Pill on person's palm.

Pill on person's palm. Credit: Getty Images/EyeEm

Parenting is never easy, especially for a single parent in jail. And the time after jail has been complicated, too. I’ve needed help to get out of shelters and into a home.

I’m not alone. New Jersey Gov. Chris Christie recently pointed that out in a moving, spontaneous talk about addiction. His mother, he said, struggled with nicotine addiction, leading to lung cancer. He also told of a close friend who died of a prescription drug overdose. No one told Christie’s mother she didn’t deserve treatment because she brought it on herself, he said, and nobody should turn away addicts either.

My problem was a prescription drug overdose, and I needed help with addiction and a scary list of problems, such as finding housing. There are not enough addiction-treatment organizations that provide that kind of day-to-day help. At a time when addiction is rising, there should be more of them.

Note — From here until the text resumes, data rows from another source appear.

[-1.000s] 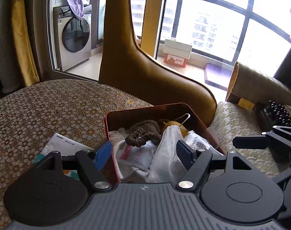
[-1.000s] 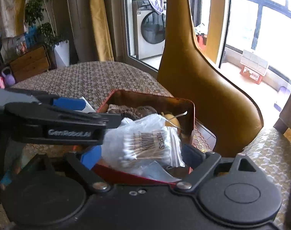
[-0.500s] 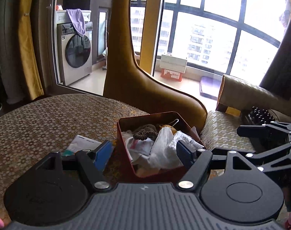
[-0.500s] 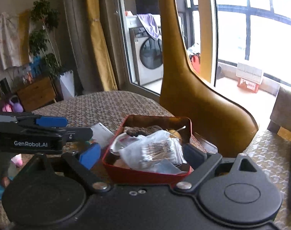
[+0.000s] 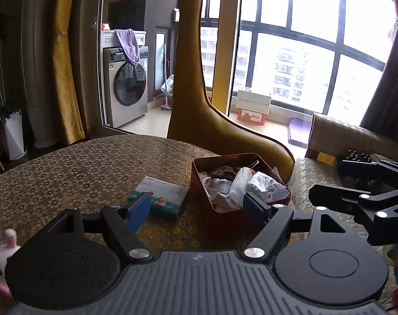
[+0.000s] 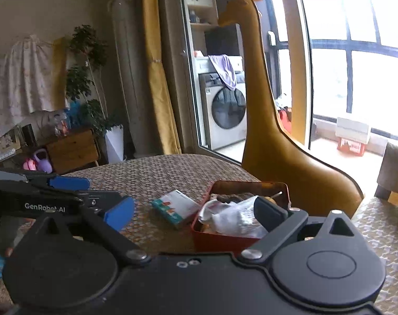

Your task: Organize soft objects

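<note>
Bright window wall (image 5: 290, 60), washing machine (image 5: 125, 89), mustard curtain (image 5: 65, 65), tall giraffe figure (image 5: 196, 78), patterned tablecloth (image 5: 81, 168).

Before you, by material:

- Tablecloth (image 5: 89, 173): woven cloth, gold-brown, rough dotted texture, faint sheen.
- Tin (image 5: 199, 183): red metal box, smooth, semi-gloss walls.
- Bags (image 5: 241, 183) in the tin: thin clear plastic, crinkled and shiny.
- Scrunchie (image 5: 224, 173): dark ruffled cloth, matt.
- Packet (image 5: 162, 191): printed paper or card, smooth, slight gloss.
- Giraffe (image 5: 191, 92): mustard leather-like skin, smooth, soft shine.
- Washer (image 5: 125, 89): grey metal casing, satin; glossy glass door.
- Your left gripper (image 5: 196, 207): matt black plastic, ribbed grey body, blue smooth pads, bright metal rivets.
</note>
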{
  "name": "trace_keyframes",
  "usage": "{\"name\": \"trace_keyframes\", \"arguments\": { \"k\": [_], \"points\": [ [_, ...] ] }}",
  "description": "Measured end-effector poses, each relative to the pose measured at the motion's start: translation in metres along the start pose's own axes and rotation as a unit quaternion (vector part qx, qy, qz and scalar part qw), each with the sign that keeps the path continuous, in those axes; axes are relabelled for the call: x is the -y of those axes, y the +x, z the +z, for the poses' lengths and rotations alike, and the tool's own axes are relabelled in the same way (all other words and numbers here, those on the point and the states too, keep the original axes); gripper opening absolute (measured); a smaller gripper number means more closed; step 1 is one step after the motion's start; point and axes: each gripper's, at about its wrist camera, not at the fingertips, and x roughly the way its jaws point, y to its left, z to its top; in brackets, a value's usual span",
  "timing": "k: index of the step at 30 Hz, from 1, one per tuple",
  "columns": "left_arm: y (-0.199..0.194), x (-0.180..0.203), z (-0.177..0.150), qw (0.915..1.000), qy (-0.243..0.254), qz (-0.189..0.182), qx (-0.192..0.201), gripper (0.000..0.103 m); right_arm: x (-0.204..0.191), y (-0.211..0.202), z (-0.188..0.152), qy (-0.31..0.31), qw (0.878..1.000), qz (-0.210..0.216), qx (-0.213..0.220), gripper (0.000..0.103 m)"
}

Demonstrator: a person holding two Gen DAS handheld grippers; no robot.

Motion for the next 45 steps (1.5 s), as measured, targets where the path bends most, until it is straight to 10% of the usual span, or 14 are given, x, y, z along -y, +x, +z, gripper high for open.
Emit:
{"name": "trace_keyframes", "arguments": {
  "k": [22,45],
  "points": [
    [-0.068,0.01,-0.04,0.9994,-0.014,0.006,0.032,0.102,-0.035,-0.055,-0.034,0.007,0.998,-0.018,0.06,0.103],
    [-0.091,0.014,-0.057,0.9975,-0.027,0.019,0.063,0.102,-0.039,-0.065,-0.041,0.012,0.997,-0.029,0.07,0.103]
  ]
}}
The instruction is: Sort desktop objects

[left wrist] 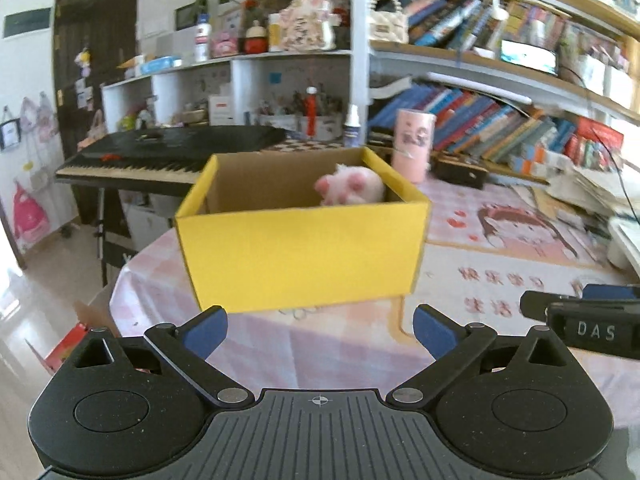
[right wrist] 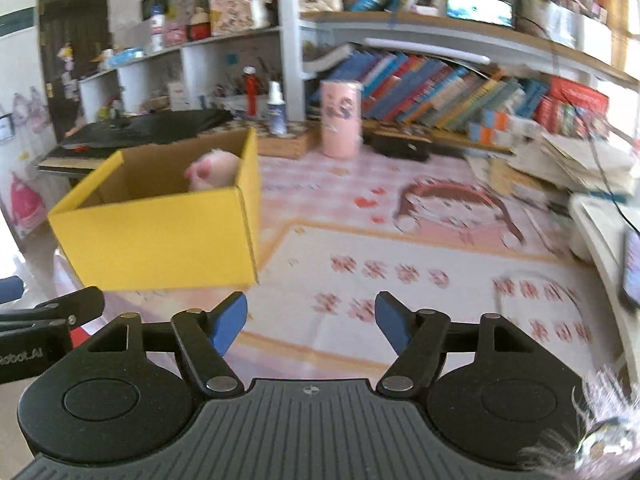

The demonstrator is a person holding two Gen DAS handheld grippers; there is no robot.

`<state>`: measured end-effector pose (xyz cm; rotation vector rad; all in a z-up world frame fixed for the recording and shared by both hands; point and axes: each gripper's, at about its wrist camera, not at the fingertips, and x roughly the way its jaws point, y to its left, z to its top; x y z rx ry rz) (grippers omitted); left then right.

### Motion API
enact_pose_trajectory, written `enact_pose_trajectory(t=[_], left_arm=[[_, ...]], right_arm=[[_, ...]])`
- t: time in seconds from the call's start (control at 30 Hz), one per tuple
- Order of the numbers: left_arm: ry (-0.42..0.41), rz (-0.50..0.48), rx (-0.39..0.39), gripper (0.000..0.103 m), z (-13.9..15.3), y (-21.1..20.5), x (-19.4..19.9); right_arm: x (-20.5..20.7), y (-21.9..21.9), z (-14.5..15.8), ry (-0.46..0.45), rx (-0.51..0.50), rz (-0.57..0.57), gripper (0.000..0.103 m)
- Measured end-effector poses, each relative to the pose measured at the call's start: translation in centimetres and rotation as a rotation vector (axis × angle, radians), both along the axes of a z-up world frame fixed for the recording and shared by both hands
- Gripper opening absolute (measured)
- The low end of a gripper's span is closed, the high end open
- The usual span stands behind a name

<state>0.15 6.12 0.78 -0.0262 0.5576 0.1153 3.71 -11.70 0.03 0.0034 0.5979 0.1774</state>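
A yellow cardboard box point(left wrist: 300, 252) stands open on the pink tablecloth point(left wrist: 500, 272). A pink plush toy point(left wrist: 352, 186) lies inside it at the right rear corner. The box point(right wrist: 160, 236) and the plush toy point(right wrist: 210, 174) also show at the left of the right wrist view. My left gripper point(left wrist: 320, 330) is open and empty, just short of the box's near wall. My right gripper point(right wrist: 310, 320) is open and empty over the printed tablecloth point(right wrist: 400, 280), to the right of the box. The right gripper's body point(left wrist: 588, 320) shows at the right edge of the left wrist view.
A pink cylindrical container point(left wrist: 414, 144) and a small spray bottle point(left wrist: 352, 126) stand behind the box. Leaning books point(left wrist: 500, 120) fill the shelves at the back. A black keyboard piano point(left wrist: 160, 152) stands beyond the table's left edge. Stacked papers point(right wrist: 560, 168) lie at right.
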Motion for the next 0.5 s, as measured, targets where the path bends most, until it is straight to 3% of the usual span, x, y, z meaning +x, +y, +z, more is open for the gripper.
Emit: enact_pose_trajectory(t=[0.23,0.5], left_arm=[[0.026,-0.037,-0.017,0.101,-0.4,-0.7,-1.1],[0.058,-0.032,0.044,0.101,-0.8,-1.9,-1.1]], right_arm=[[-2.4,-1.8,-0.4,0.007,0.004,-0.101,0.084],[-3.3,-2.9,-0.8,0.017,-0.01,-0.156,0.088]])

How did I get here? I got pregnant with the first of six children at 16. For a lot of the time, I had to raise them as a single mother. At the same time, I struggled with a blood disorder, hyperhomocysteinemia. I went to a neurologist, because I started having memory loss. He told me I’d had a stroke. There are chunks of my life that I can’t remember. My condition led to all that followed.

To control my condition, I was on a variety of drugs, including painkillers for problems with disks in my backs. I became addicted. Then my medical coverage changed, and I couldn’t get the drugs by prescription. I got so sick from not having them. So, I sought the drugs on the street. I was convinced I couldn’t do without them.

I’d take the drugs in the morning to function. But they got me in trouble. In November 2013, I was going, with my two younger children, to pick up my adult daughter for her birthday. I had taken painkillers, but I didn’t feel impaired. Police at the location charged me with driving while impaired. I pleaded guilty to the charge and was sentenced to 9 months.

I wasn’t the only woman at the jail in Riverhead, but I was one of the lucky ones: I joined a parenting program by New HOUR for Women and Children-Long Island, a nonprofit organization. I met Angela Delcid, the executive director, and a volunteer, Eileen Morgo. The organization helped me, by preparing me to leave jail and guiding me after I got out.

I’ve gotten back custody of my two young children, Justin, 11, and Daniela, 7. And I’ve finished a rehab program in Medford. I’m trying to figure out how to earn a decent living, but my work background is mostly in low-paying, fast-food jobs. And the biggest hurdle is housing. I want to get the kids a home, but the system doesn’t make it easy.

We’re living in a shelter in Brentwood, where the Suffolk County Department of Social Services pays thousands of dollars a month for our room. The rules for finding permanent housing specify the number of square feet and separate bedrooms for Justin and Daniela, and require an inspection, a turnoff for potential landlords.

The DSS should take a look at the rules and their cost, then figure out how to make it easier for people to make the transition from a shelter to permanent housing.

For example, government officials could provide shelter counselors who help identify housing, sufficient stipends that are realistic to the cost of rent on Long Island for a one- or two-bedroom apartment, or ways to work with banks to use foreclosed homes as possible family housing.

For now, I’ll have to rely on New HOUR. I’m determined to turn my life in a better direction.

Jennifer Selvaggi is a formerly incarcerated single mother from Suffolk County.